In the last forty years, consolidation of educational programs has always meant a disaster for library and technology programs. Libraries and digital technologies are essential to a well-developed school system. Their cost requires economies of scale that only the federal government can afford.
Those who fail to learn from past mistakes are doomed to repeat the mistakes of the past. Shall we deny the learners and teachers of America this greatest resource since the printing press? Not since Gutenberg's invention of the printing press has a technology been developed that has the potential for radically changing the nature of learning and teaching. As a nation we eventually adopted the Jeffersonian concept of universal education for all. Our universal education system has dominated the world in educational concepts irrespective of International achievement tests. We are the nation that believed that every child could achieve to their fullest ability and in doing so enriched our society. The G.I. Bill of Rights extended that promise to higher education for an entire generation.
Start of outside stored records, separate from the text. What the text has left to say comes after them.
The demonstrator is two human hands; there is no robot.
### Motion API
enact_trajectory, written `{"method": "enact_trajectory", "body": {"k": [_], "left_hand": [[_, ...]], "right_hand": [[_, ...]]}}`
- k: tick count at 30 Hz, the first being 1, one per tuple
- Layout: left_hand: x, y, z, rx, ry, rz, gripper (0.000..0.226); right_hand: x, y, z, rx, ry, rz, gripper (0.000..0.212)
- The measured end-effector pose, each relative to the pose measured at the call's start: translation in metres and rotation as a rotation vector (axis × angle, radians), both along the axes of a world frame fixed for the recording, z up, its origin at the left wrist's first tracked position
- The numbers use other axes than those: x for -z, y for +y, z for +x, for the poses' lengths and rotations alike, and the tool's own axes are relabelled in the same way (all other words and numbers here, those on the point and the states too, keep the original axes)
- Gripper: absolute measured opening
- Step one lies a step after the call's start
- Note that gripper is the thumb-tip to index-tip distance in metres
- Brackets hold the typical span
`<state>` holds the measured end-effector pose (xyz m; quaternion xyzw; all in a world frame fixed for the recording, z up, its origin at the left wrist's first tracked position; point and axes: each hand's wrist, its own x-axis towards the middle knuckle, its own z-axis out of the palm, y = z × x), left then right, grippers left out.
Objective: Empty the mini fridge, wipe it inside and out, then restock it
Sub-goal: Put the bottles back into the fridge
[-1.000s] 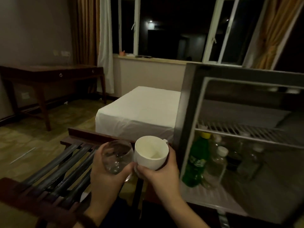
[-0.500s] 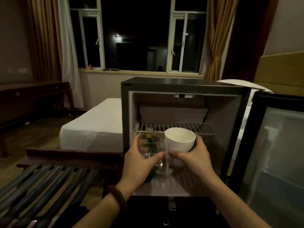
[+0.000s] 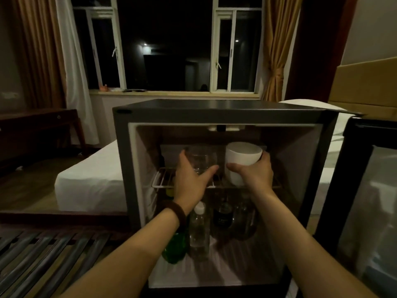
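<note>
Fridge (image 3: 223,111) restock underway: L hand (image 3: 190,176) gripping glass (image 3: 200,158), R hand (image 3: 255,172) gripping white cup (image 3: 242,157), both now up at wire shelf (image 3: 163,181), a sec ago outside.

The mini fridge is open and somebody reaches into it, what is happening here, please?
A person is restocking the open mini fridge. The left hand holds a clear glass and the right hand holds a white cup, both at the wire shelf in the upper part. Below the shelf stand a green bottle, a clear water bottle and some darker bottles that are hard to make out.
</note>
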<state>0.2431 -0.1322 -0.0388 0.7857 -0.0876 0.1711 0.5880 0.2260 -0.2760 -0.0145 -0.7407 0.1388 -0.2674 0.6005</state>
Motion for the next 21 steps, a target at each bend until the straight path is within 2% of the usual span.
{"method": "enact_trajectory", "body": {"k": [5,10,16,18,21], "left_hand": [[0.002,-0.004,0.033,-0.038,0.014,0.002,0.085],[0.005,-0.003,0.043,-0.066,0.03,-0.01,0.091],[-0.003,-0.004,0.019,-0.067,0.051,0.004,0.104],[-0.004,-0.005,-0.003,-0.089,0.044,0.026,0.101],[0.003,-0.01,-0.042,-0.084,0.053,0.011,0.095]], "right_hand": [[0.008,0.0,0.026,0.012,0.033,-0.036,0.092],[0.015,0.002,0.033,0.007,0.016,-0.127,0.094],[0.014,0.001,0.009,0.0,-0.02,-0.139,0.1],[0.01,0.002,-0.017,0.007,-0.038,-0.171,0.097],[0.01,0.006,-0.075,-0.036,-0.136,-0.299,0.079]]}}
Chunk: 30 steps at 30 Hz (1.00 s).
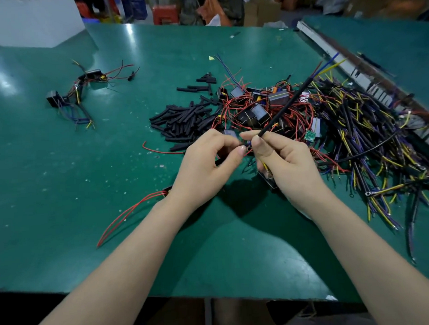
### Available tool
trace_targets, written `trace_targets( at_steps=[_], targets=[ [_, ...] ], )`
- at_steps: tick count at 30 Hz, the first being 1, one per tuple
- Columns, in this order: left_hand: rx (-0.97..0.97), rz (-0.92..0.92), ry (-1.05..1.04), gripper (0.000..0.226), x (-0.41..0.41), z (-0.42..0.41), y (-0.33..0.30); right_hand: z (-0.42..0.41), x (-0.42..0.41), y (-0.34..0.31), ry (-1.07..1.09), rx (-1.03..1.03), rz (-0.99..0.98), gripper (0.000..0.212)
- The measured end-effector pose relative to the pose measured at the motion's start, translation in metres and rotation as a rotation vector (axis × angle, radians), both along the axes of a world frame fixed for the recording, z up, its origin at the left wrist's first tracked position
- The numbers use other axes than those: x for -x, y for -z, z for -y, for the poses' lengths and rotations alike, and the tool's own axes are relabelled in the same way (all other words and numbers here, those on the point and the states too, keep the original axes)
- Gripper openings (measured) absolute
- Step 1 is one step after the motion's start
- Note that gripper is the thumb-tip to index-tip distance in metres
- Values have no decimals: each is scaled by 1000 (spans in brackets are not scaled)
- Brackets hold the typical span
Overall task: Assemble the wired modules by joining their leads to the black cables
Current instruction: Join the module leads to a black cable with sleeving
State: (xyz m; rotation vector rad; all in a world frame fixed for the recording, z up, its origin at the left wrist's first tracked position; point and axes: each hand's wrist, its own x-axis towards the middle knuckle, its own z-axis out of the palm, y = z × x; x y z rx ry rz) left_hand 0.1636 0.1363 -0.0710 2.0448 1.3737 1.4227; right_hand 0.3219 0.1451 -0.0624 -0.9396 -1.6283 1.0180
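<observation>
Two bare forearms reach up from the frame's bottom. Right hand (285,160) pinches a stiff black cable (283,109); left hand (203,162) pinches a thin lead at centre. Finished black modules (72,94) lie upper left; a large wire heap (304,118) remains, so most work seems left.

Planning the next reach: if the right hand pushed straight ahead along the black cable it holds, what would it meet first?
Probably the pile of wired modules with red leads, just beyond the right hand; the black cable passes over it. Height above the pile is unclear.

tubing pile (182,119) left of modules (257,105), cables (368,137) right
</observation>
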Motion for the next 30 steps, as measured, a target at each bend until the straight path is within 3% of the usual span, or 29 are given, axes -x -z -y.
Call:
trace_targets(
  at_steps=[10,15,19,22,26,30],
  targets=[
    [-45,-33,1,12,3,-4,2,-3,3,4,17,-7,87,21],
    [-42,-59,-3,14,5,-6,0,-5,5,-1,19,129,11,17],
    [-39,-85,10,13,6,-7,0,-6,7,0,90,102,57,29],
    [-62,-134,-28,13,7,-7,1,-5,7,1,84,40,88,14],
    [-37,-107,-36,23,5,-3,0,-7,4,1,81,31,149,12],
    [34,-68,-7,27,9,-6,-5,-11,-3,-1,77,97,18,11]
  ],
)
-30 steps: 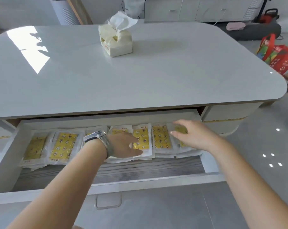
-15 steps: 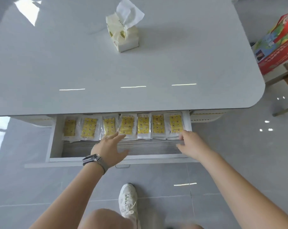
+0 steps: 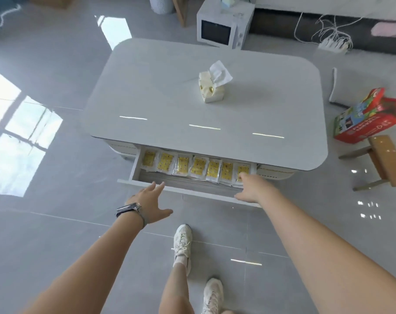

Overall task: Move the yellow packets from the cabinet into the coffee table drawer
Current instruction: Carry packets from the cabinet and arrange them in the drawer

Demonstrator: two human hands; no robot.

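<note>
Several yellow packets (image 3: pixel 198 167) lie side by side in a row at the back of the open drawer (image 3: pixel 181 189) of the white coffee table (image 3: pixel 169 105). My left hand (image 3: pixel 150 203), a watch on its wrist, hovers with fingers spread just in front of the drawer's front panel, holding nothing. My right hand (image 3: pixel 253 188) reaches over the drawer's right front corner with straight fingers beside the rightmost packet and holds nothing. The cabinet is out of view.
A tissue box (image 3: pixel 211 88) stands on the tabletop. A white microwave (image 3: pixel 224 26) sits on the floor behind the table, a red bag (image 3: pixel 369 116) and a small wooden stool (image 3: pixel 383 159) to the right. My feet in white shoes (image 3: pixel 182 242) stand before the drawer.
The view has risen and pulled back from the table. Both hands have drawn out of the drawer to its front edge, leaving the packets lying in their row.
</note>
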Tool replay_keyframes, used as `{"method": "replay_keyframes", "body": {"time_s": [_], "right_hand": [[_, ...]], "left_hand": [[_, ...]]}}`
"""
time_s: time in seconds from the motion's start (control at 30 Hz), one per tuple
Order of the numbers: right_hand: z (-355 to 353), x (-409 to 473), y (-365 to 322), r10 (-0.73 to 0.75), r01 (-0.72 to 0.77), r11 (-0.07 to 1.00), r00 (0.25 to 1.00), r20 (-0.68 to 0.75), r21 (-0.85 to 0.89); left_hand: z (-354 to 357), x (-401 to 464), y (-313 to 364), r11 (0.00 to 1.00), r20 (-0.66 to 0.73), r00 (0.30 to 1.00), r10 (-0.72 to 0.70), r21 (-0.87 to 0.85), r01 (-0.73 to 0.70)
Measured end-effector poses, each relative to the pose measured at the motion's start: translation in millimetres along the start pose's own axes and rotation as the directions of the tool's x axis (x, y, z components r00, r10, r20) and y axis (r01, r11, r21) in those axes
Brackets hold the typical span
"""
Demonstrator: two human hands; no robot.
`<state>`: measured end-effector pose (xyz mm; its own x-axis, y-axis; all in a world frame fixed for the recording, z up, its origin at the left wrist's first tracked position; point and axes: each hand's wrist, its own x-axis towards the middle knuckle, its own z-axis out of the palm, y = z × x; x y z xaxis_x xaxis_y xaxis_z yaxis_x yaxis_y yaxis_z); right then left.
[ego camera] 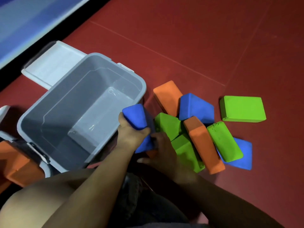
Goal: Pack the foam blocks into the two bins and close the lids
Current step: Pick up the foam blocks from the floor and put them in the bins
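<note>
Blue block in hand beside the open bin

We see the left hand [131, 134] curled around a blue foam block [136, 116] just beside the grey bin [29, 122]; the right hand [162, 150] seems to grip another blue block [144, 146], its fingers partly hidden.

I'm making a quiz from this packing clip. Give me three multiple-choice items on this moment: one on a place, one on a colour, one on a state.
1. Where does the lone green block lie?
A. in the bin
B. on the floor, apart from the pile
C. on the lid

2. What colour is the block in the left hand?
A. blue
B. orange
C. green

3. The grey bin in the middle is:
A. lidded
B. full
C. open and empty

Key: 1 B, it sits alone on the red floor; 2 A, the fingers curl round a blue block; 3 C, its bare bottom shows.
</note>
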<state>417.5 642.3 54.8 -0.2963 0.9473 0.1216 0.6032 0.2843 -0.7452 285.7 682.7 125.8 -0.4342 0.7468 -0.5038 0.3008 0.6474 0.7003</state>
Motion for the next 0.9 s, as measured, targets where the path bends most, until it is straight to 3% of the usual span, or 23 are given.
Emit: {"method": "replay_keyframes", "body": {"time_s": [0.07, 0.1, 0.13, 0.17, 0.23, 0.3, 0.37, 0.43, 0.5, 0.63, 0.73, 0.9], "right_hand": [[-20.9, -2.4, 18.9, -0.038, 0.055, 0.984, 0.994, 0.105, -0.168], [-31.6, -0.8, 30.4, 0.004, 0.012, 0.952, 0.999, 0.050, -0.306], [-43.1, 3.3, 40.3, 0.116, -0.130, 0.902, 0.992, -0.058, -0.411], [-56.0, 9.5, 48.4, 0.282, -0.317, 0.831, 0.948, -0.146, -0.458], [-77.0, 20.3, 67.7, 0.602, -0.585, 0.644, 0.785, -0.145, -0.492], [-86.2, 23.3, 86.1, 0.733, -0.588, 0.532, 0.681, -0.017, -0.608], [-81.6, 18.6, 99.5, 0.726, -0.491, 0.514, 0.685, 0.053, -0.704], [-71.9, 14.8, 104.4, 0.687, -0.462, 0.517, 0.726, 0.028, -0.721], [-67.7, 17.0, 102.7, 0.656, -0.535, 0.542, 0.752, -0.072, -0.647], [-76.0, 28.2, 86.1, 0.695, -0.706, 0.568, 0.687, -0.212, -0.424], [-90.1, 43.4, 63.4, 0.596, -0.669, 0.662, 0.743, -0.303, -0.339], [-104.8, 75.8, 9.3, 0.418, -0.502, 0.834, 0.845, -0.333, -0.227]], "left_hand": [[-5.4, -3.8, -8.0, 0.999, -0.012, 0.999, 0.030, 0.031, -0.029], [-7.9, -5.6, -9.7, 0.999, -0.022, 0.999, 0.026, 0.022, -0.026], [-10.0, -6.7, -10.2, 1.000, -0.030, 0.999, 0.021, 0.008, -0.021], [-11.5, -7.8, -9.6, 1.000, -0.033, 0.999, 0.025, -0.004, -0.025], [-12.2, -9.9, -8.2, 0.998, -0.033, 0.998, 0.056, -0.013, -0.056], [-11.9, -13.0, -5.5, 0.997, -0.028, 0.997, 0.078, -0.024, -0.079], [-10.4, -16.6, -2.6, 0.996, -0.014, 0.996, 0.084, -0.037, -0.084], [-9.2, -20.3, -0.4, 0.995, -0.003, 0.996, 0.085, -0.046, -0.085], [-9.6, -23.1, 2.3, 0.992, -0.001, 0.994, 0.109, -0.057, -0.109], [-14.1, -29.3, 8.1, 0.987, -0.030, 0.991, 0.131, -0.092, -0.134], [-19.0, -31.6, 16.0, 0.981, -0.060, 0.988, 0.143, -0.128, -0.149], [-34.5, -37.1, 37.5, 0.955, -0.115, 0.975, 0.190, -0.208, -0.210]]}}
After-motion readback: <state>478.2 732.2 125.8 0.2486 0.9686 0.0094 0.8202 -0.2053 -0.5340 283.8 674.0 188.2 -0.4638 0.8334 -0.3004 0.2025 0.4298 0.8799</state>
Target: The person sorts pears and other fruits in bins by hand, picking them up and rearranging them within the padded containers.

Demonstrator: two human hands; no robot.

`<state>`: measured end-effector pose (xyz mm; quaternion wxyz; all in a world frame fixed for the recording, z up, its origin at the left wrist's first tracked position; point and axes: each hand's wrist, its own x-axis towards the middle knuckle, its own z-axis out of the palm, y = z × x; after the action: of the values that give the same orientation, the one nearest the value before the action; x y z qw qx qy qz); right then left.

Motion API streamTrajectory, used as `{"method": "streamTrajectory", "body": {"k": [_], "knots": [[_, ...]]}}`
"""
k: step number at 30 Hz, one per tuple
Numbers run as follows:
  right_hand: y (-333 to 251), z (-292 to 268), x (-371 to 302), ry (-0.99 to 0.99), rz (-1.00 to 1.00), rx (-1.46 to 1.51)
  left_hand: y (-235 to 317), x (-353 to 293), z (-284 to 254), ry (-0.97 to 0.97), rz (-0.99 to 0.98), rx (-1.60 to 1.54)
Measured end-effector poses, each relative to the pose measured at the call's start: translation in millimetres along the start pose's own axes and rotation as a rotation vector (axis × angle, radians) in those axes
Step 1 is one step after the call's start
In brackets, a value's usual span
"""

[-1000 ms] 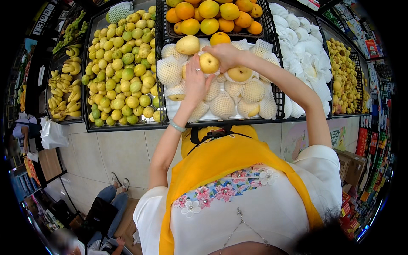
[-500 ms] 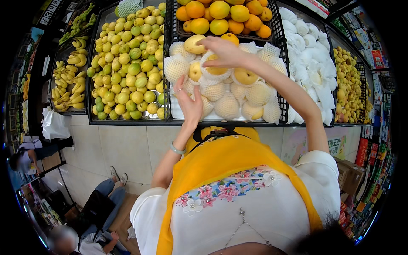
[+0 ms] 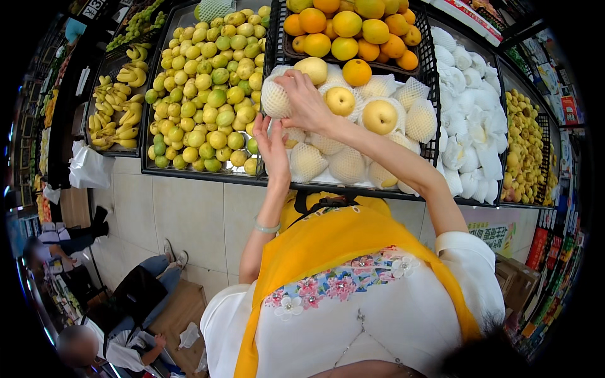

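A pale yellow pear in a white foam net [image 3: 275, 99] stands at the left side of the pear bin. My right hand [image 3: 305, 104] reaches across from the right, its fingers closed against the pear's right side. Just below, my left hand [image 3: 272, 148] has its fingers and thumb apart, the tips at the pear's lower edge. Bare at its top, another pear [image 3: 312, 69] lies behind my right hand. Two more netted pears, one a yellow pear [image 3: 339, 100] and one a rounder pear [image 3: 379, 117], show their tops to the right.
Left of the bin lies a heap of yellow-green passion fruit [image 3: 208, 94], with bananas [image 3: 118, 112] beyond. Oranges [image 3: 347, 24] fill a black basket [image 3: 423, 57] behind. White-wrapped fruit [image 3: 469, 126] lies to the right. A seated person [image 3: 132, 315] is at lower left.
My right hand has left the bare pear at the back and come onto the netted pear at the left. My left hand has stayed just below. The view has shifted slightly.
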<state>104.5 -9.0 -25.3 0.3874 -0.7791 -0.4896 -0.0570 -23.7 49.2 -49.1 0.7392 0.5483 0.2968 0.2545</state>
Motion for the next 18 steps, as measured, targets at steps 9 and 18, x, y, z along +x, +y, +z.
{"method": "streamTrajectory", "body": {"k": [9,18], "knots": [[-30,-56,-16,0.315,-0.426,0.057,94,-15,32,-0.302,-0.039,-0.365],[-20,-48,-27,0.462,-0.352,0.175,94,-10,41,-0.264,-0.016,-0.268]]}}
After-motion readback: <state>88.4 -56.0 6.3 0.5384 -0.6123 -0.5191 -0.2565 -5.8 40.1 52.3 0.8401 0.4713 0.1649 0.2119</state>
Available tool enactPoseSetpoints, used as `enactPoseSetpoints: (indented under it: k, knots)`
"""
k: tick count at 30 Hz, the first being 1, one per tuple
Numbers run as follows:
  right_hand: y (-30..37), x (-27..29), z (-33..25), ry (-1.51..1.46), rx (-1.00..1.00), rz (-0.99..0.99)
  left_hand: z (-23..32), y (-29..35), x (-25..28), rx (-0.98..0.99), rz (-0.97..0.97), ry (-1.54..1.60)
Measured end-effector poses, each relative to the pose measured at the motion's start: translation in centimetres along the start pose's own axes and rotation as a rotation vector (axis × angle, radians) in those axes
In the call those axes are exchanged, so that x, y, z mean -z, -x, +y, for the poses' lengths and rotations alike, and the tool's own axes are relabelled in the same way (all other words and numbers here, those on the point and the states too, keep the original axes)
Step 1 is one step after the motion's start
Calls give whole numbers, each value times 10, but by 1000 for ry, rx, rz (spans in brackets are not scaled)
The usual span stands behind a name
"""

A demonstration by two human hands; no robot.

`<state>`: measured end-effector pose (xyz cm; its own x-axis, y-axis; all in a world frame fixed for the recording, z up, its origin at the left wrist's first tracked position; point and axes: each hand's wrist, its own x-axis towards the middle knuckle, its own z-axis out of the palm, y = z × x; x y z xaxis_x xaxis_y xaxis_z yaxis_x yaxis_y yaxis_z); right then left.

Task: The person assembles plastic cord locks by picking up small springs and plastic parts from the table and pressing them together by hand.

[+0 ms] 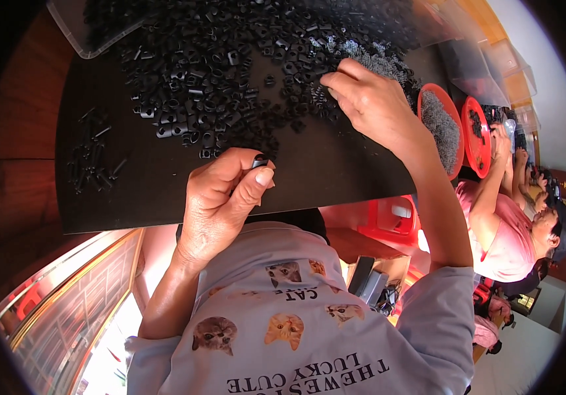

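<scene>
My left hand (217, 197) is near the table's front edge, with a small black plastic part (260, 160) pinched between thumb and forefinger. Farther away, my right hand (378, 108) reaches over the table, its fingertips pressed together at the border of the loose pieces. Whatever those fingers hold is too small or hidden to make out. Around them lie a wide heap of small black plastic parts (197, 85) and, just beyond, a pile of tiny grey metal pieces (381, 64) that look like springs.
Several thin black pins (92, 158) lie at the left of the dark table (144, 191). On the right stand a red bowl (457, 113) of grey metal pieces and a red tray (469, 155) of black bits. Clear plastic bins (487, 69) are beyond. A co-worker in pink (503, 227) sits at right.
</scene>
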<state>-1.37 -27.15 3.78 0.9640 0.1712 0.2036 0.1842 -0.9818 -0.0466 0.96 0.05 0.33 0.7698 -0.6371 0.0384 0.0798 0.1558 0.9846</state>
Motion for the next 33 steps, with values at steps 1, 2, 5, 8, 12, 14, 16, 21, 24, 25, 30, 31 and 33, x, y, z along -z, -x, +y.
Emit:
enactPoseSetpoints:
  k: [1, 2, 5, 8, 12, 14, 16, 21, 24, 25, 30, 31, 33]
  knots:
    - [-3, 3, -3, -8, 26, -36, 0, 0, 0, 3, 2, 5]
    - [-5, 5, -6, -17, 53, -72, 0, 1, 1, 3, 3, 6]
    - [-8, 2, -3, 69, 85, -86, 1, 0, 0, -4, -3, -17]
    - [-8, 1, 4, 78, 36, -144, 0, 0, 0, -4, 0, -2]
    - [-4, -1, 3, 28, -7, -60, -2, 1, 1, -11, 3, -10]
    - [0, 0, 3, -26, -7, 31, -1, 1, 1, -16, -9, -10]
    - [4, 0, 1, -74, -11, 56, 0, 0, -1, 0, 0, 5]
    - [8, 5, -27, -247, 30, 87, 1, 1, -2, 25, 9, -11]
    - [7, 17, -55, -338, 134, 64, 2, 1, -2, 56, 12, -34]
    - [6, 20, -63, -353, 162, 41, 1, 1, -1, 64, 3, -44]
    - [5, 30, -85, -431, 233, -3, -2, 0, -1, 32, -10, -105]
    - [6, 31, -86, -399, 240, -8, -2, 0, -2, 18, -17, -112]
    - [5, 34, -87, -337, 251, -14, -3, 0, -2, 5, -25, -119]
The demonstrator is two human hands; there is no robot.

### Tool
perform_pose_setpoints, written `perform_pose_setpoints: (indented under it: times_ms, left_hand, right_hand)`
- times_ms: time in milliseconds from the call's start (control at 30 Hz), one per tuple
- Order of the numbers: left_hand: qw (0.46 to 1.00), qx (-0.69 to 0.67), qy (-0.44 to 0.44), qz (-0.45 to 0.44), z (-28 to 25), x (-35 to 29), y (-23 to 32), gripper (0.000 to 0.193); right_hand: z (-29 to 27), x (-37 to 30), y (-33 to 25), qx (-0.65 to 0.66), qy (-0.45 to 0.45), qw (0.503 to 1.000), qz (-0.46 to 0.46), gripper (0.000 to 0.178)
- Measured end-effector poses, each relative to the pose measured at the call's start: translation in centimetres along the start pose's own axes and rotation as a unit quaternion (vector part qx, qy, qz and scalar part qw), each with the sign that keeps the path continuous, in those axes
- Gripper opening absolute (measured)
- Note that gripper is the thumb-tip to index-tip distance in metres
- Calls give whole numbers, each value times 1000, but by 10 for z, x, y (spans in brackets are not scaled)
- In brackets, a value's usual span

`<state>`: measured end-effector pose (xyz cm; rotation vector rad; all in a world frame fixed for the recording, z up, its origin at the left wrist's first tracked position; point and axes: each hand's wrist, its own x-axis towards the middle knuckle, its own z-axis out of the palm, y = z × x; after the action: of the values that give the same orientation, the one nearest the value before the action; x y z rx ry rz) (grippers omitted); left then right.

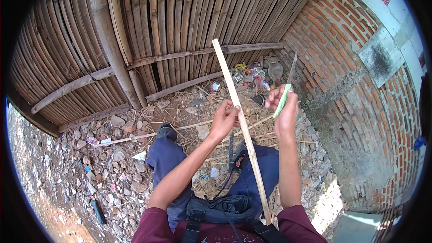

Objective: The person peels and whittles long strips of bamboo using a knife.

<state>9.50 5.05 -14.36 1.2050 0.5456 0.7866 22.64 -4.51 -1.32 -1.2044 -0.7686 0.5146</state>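
Note:
My left hand point(225, 119) is closed around a long, pale bamboo strip point(246, 137), gripping it near the middle. The strip runs slantwise from my waist up toward the bamboo fence. To the right of it, my right hand point(284, 108) holds a knife point(285, 96) by its green and white handle. The thin blade points up and away from me, apart from the strip. Some of my right fingers are curled loosely beside the handle.
A bamboo fence point(180, 18) with cross poles stands in front. On the right rises a brick wall point(351, 94). Stones and litter point(252, 78) cover the ground, and another thin strip point(135, 138) lies across it. A dark tool-like object point(98, 212) rests at lower left.

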Motion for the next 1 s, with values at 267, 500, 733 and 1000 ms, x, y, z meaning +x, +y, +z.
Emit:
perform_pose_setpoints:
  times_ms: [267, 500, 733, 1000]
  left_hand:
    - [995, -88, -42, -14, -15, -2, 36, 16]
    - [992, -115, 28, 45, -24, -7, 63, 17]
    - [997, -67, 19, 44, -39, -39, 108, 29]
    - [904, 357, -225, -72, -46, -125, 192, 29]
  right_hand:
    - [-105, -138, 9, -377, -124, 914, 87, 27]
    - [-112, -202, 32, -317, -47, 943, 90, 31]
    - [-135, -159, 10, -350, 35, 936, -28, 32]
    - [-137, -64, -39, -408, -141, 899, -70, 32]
We must extend the vision of education for anyone, anyplace and at anytime through the Internet to every learner in America. It requires a strong and committed leadership at the federal level. There must be an Assistant Secretary for Technology in the U. S. Department of Education. Whether the program emerges as a block grant or a balanced program, it requires this level of leadership.
About the Author:
Dr. Withrow was a Battelle Memorial Fellow studying the influence of technology on child growth and development. He served for thirty years as Senior Learning Technologist for the U.S. Department of Education. He worked as a Technology Policy Specialist for the Council of Chief State School Officers and as the Director of Education Programs for the NASA Classroom of the Future. He represented the United States at a number of international meetings. He has more than 200 film and television credits, has written, and edited numerous articles and books on education and technology. His latest book Preparing Schools and School Systems for the 21st Century was the featured book for the American Association of School Administrators at their February 1999 conference.
Dr. Withrow has received a number of awards including the Leadership in Advocacy for Distance Learning Award from the United States Distance Learning Association.